Consumer prices rose 7.6 percent in August from a year earlier after 7.5 percent in July, the Federal Statistics Service in Moscow said today in an e-mailed statement. The inflation rate increased 0.2 percent from a month earlier. They matched the median estimates in Bloomberg surveys of economists.
The central bank is set to miss its target of 5 percent inflation this year as ruble weakness spurred by sanctions from the U.S. and the European Union over Ukraine ignited consumer-price growth. Policy makers had raised the benchmark rate three times since February even before Russia retaliated with a ban on food imports in August, adding to earlier restrictions imposed by public health regulators.
“The acceleration is mainly due to the stronger-than-expected impact of the recent import bans,” Vladimir Osakovskiy, Bank of America Corp.’s chief economist for Russia, said by e-mail before the data were released. “We expect another precautionary 50 basis-point rate hike later in the year, but the likelihood of a move in September is rising and will depend on the future trajectory of inflation.”

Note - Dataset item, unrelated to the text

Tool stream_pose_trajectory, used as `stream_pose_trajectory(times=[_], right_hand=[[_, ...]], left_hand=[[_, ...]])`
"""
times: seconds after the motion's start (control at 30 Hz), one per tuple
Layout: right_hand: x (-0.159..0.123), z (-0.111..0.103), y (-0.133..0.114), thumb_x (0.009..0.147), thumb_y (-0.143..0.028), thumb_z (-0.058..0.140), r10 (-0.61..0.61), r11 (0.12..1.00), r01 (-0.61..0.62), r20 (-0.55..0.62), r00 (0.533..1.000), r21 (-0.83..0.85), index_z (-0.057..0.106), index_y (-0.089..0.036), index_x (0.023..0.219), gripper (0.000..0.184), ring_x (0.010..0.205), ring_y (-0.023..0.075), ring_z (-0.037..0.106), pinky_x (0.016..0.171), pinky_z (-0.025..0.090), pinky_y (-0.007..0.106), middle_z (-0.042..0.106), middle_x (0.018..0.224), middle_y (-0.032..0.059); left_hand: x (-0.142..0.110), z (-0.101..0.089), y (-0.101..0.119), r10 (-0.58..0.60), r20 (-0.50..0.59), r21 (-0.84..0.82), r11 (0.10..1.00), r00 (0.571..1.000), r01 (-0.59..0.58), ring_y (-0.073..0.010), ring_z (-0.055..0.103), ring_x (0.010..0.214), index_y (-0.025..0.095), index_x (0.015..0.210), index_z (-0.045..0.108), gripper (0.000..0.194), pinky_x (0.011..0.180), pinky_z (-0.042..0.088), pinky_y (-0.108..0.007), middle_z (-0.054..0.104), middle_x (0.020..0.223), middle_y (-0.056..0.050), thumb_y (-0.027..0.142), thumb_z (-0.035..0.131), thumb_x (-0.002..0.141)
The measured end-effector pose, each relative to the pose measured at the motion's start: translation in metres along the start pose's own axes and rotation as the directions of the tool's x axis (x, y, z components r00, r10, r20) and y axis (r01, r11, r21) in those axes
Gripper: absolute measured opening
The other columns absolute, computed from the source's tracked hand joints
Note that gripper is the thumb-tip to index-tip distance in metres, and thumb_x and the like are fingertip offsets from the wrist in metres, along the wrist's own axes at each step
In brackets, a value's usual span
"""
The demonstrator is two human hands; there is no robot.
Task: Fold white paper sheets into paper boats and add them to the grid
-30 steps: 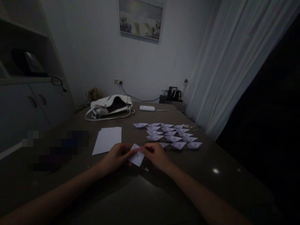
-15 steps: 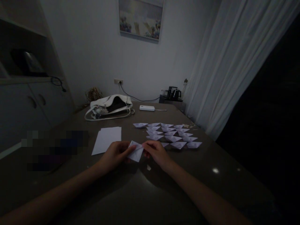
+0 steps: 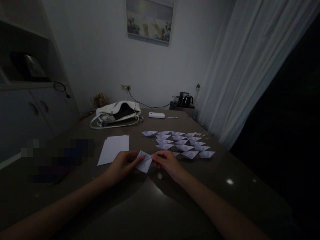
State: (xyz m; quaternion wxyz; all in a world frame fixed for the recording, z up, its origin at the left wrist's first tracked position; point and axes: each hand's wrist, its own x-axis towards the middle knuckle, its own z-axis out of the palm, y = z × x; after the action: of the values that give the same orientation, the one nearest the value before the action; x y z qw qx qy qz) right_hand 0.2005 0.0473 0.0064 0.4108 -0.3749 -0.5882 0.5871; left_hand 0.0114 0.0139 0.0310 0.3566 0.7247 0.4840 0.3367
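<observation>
A small folded white paper piece [image 3: 144, 162] is held just above the dark table [image 3: 225, 173] between both hands. My left hand [image 3: 123, 165] pinches its left side, fingers closed. My right hand [image 3: 167, 162] pinches its right corner, fingers curled. Just beyond the right hand lie several finished folded paper boats [image 3: 180, 144] in rows. A stack of flat white paper sheets [image 3: 113, 149] lies left of the hands.
A white handbag [image 3: 116, 113] and a white power bank [image 3: 157, 115] with a cable lie at the table's far end. A kettle [image 3: 184, 99] stands on a side stand behind. White curtains [image 3: 240, 66] hang at the right, cabinets at the left.
The paper piece has turned and risen slightly between my hands, from a flat diamond to a more folded shape. Both hands have shifted a little away from me.
</observation>
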Motion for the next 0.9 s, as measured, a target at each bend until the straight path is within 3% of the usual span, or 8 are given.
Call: stream_pose_trajectory(times=[0.17, 0.33, 0.63, 0.9], right_hand=[[0.0001, -0.0016, 0.0012, 0.074, -0.028, 0.066, 0.008, 0.999, -0.009, 0.015, 1.000, 0.031, 0.064, -0.014, 0.069, 0.015, 0.048, 0.0066, 0.047, 0.052, 0.036, 0.020, 0.056, 0.055, -0.0036], [0.0026, -0.0012, 0.0025, 0.079, -0.030, 0.062, 0.007, 0.998, -0.005, 0.020, 1.000, -0.056, 0.062, -0.014, 0.067, 0.019, 0.046, 0.0073, 0.048, 0.049, 0.036, 0.020, 0.055, 0.053, -0.0032], [0.0006, 0.0008, -0.0024, 0.082, -0.029, 0.058, -0.192, 0.970, 0.191, 0.006, 0.981, -0.148, 0.058, -0.015, 0.065, 0.022, 0.048, 0.0075, 0.046, 0.048, 0.035, 0.020, 0.054, 0.057, -0.0021], [-0.0012, 0.0012, 0.0004, 0.078, -0.041, 0.062, -0.141, 0.965, 0.164, 0.125, 0.982, -0.204, 0.058, -0.014, 0.064, 0.030, 0.047, 0.0079, 0.042, 0.045, 0.031, 0.020, 0.049, 0.053, -0.0034]], left_hand=[[0.0004, 0.0012, 0.0001, -0.008, 0.003, -0.040, 0.999, 1.000, 0.009, -0.0157, 0.055, 0.054, 0.012, 0.072, 0.062, 0.049, 0.047, 0.044, -0.023, 0.058, 0.061, 0.000, 0.059, 0.053, 0.080], [0.0009, 0.0015, -0.0002, -0.036, 0.018, -0.106, 0.994, 0.999, 0.037, -0.0146, 0.054, 0.053, 0.013, 0.076, 0.063, 0.047, 0.046, 0.042, -0.022, 0.059, 0.061, 0.001, 0.059, 0.055, 0.078], [0.0024, 0.0019, -0.0016, -0.128, 0.042, -0.235, 0.963, 0.991, 0.135, -0.0111, 0.048, 0.043, 0.014, 0.069, 0.059, 0.047, 0.040, 0.033, -0.019, 0.056, 0.048, 0.002, 0.060, 0.057, 0.076], [0.0024, 0.0035, -0.0012, -0.066, 0.130, -0.224, 0.970, 0.989, 0.094, -0.0106, 0.049, 0.045, 0.013, 0.067, 0.059, 0.047, 0.043, 0.034, -0.019, 0.056, 0.049, 0.002, 0.059, 0.060, 0.075]])
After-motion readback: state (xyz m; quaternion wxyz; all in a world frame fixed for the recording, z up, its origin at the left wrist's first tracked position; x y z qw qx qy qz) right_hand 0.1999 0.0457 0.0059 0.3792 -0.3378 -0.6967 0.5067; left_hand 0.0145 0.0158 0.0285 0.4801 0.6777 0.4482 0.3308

The ruble, which has lost 11 percent against the dollar this year, is among the 10 worst-performing currencies of 176 tracked by Bloomberg.
Inflation Concerns
Inflation remains Russians’ biggest concern, followed by housing and utilities and corruption, according to a survey published Aug. 12 by the state-run All-Russia Center for the Study of Public Opinion, known as VTsIOM. According to a poll published Aug. 29 by the Public Opinion Foundation, 84 percent of Russians expect prices to continue rising.
Policy makers, laboring to slow inflation to a 4 percent target in the medium term, estimate consumer-price growth will decelerate to a range of 6 percent to 6.5 percent by the end of the year.

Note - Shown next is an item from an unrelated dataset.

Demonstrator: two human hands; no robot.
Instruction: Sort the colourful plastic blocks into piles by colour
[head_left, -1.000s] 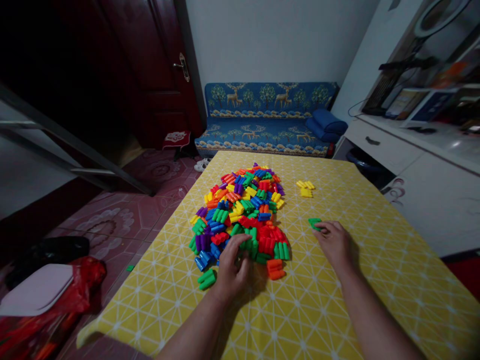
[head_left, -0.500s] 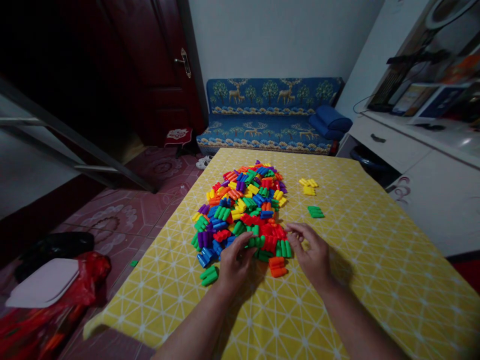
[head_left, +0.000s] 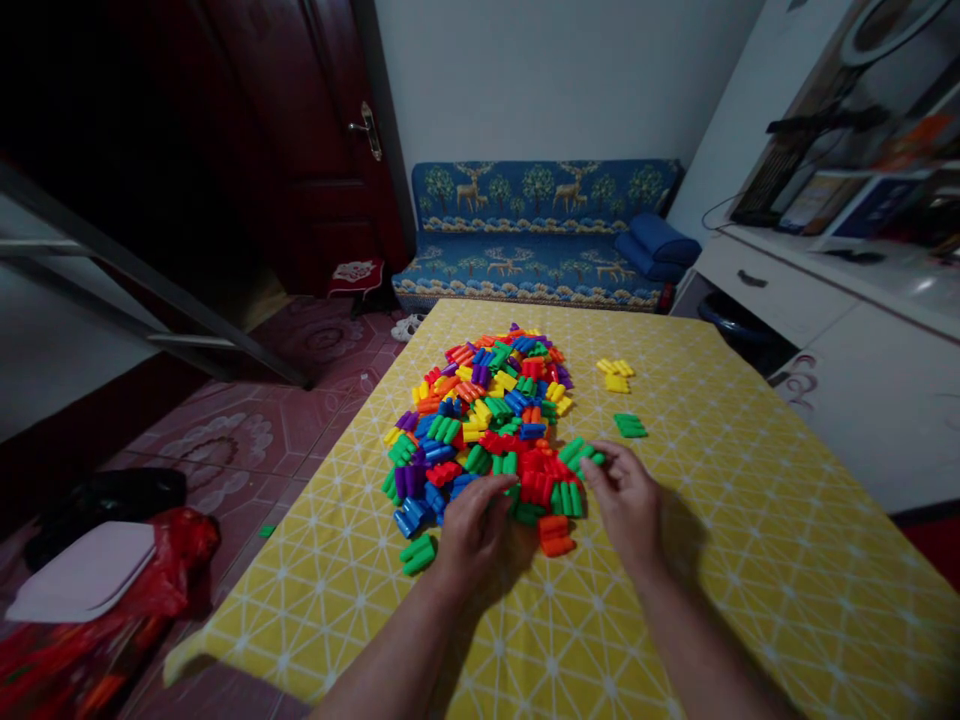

The central bank, led by Chairman Elvira Nabiullina unexpectedly raised the benchmark interest rate by 50 basis points to 8 percent on July 25. The key rate will continue to climb “if high inflation risks persist,” the central bank said at the time.
Intensified geopolitical tensions, affecting the ruble exchange rate, and potential changes in tax and tariff policy may increase inflation risks, according to the central bank’s July statement.
President Vladimir Putin’s retaliatory strike of banning some foods is adding pressure to prices. Last month Russia restricted imports of meat, fish, dairy, fruits and vegetables from the U.S., EU, Norway, Canada and Australia for one year.
Consumer-price growth “is likely to end 2014 not far from 8 percent, with risks that ‘moral suasion’ from the authorities delays the pass-through into retail prices to the first half of 2015,” Vladimir Kolychev and Daria Isakova, economists at VTB Capital in Moscow, said by e-mail Aug. 29.